A novel gene therapy for hemophilia A has demonstrated sustained expression of the missing clotting factor, leading to a significant reduction in bleeding events, according to a study led by researchers at Children's Hospital of Philadelphia (CHOP). The phase 1/2 trial, published in the New England Journal of Medicine, is the first to show stable coagulation factor VIII (FVIII) levels in hemophilia A patients following gene therapy.
The multicenter, international trial involved 18 males with hemophilia A, aged 18-52 years. Participants received SPK-8011, a recombinant adeno-associated viral (AAV) vector designed to produce FVIII in the patient's liver cells. The study followed participants for up to four years to assess the therapy's expression, safety, and efficacy.
Sustained FVIII Expression and Reduced Bleeding
The results showed that 16 of the 18 participants maintained FVIII expression throughout the trial. Twelve of these participants were followed for over two years and exhibited no apparent decrease in FVIII activity. Overall, the trial participants experienced a 91.5% reduction in bleeding episodes. Lead study author Dr. Lindsey A. George, Director of Clinical In Vivo Gene Therapy at CHOP, stated that the data supports the approach of hemophilia A gene transfer, conferring stable FVIII expression over multiple years.

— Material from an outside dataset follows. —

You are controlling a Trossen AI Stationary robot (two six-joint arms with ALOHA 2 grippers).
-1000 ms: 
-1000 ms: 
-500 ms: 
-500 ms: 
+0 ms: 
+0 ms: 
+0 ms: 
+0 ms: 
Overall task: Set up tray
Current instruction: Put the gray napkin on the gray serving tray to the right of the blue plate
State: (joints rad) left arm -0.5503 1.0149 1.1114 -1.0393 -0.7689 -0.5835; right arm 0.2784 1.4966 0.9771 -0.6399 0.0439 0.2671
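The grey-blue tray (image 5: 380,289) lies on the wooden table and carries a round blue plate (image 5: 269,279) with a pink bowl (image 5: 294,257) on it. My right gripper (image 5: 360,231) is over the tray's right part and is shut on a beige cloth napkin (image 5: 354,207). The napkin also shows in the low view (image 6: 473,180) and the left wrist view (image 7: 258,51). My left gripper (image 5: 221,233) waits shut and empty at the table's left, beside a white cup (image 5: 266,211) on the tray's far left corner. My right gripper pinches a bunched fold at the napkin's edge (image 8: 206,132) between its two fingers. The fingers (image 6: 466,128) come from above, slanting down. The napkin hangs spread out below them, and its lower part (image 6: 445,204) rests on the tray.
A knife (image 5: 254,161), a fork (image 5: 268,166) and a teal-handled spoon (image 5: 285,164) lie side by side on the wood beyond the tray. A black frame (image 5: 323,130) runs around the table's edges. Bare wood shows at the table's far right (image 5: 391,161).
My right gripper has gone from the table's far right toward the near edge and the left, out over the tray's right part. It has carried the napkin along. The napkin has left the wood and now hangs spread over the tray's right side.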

Hemophilia A, the most common inherited bleeding disorder, affects 1 in 5,000 males worldwide. It results from a deficiency in FVIII, leading to uncontrolled bleeding, joint disease, and increased mortality risk. Current treatment involves regular FVIII protein infusions, which require significant coordination and do not fully address joint disease or mortality risks.
Addressing Prior Setbacks in Gene Therapy
Previous gene therapy trials using AAV vectors showed initial success but were hampered by a decline in FVIII expression after one year. The CHOP-led study aimed to overcome this limitation by hypothesizing that liver-directed gene therapy could produce safe and durable FVIII levels sufficient for prophylactic treatment.
Most participants in the trial received steroids to mitigate potential immune responses to the AAV vector. However, two participants experienced a loss of FVIII expression within a year due to a presumed immune response, indicating that steroids do not universally prevent expression loss.
Future Directions
Dr. George emphasized that future research will focus on improving the therapy to achieve sustained, stable, and predictable FVIII levels in all hemophilia A patients. The trial was funded by Spark Therapeutics, which originated from CHOP in 2013, and received support from the National Institutes of Health (NIH).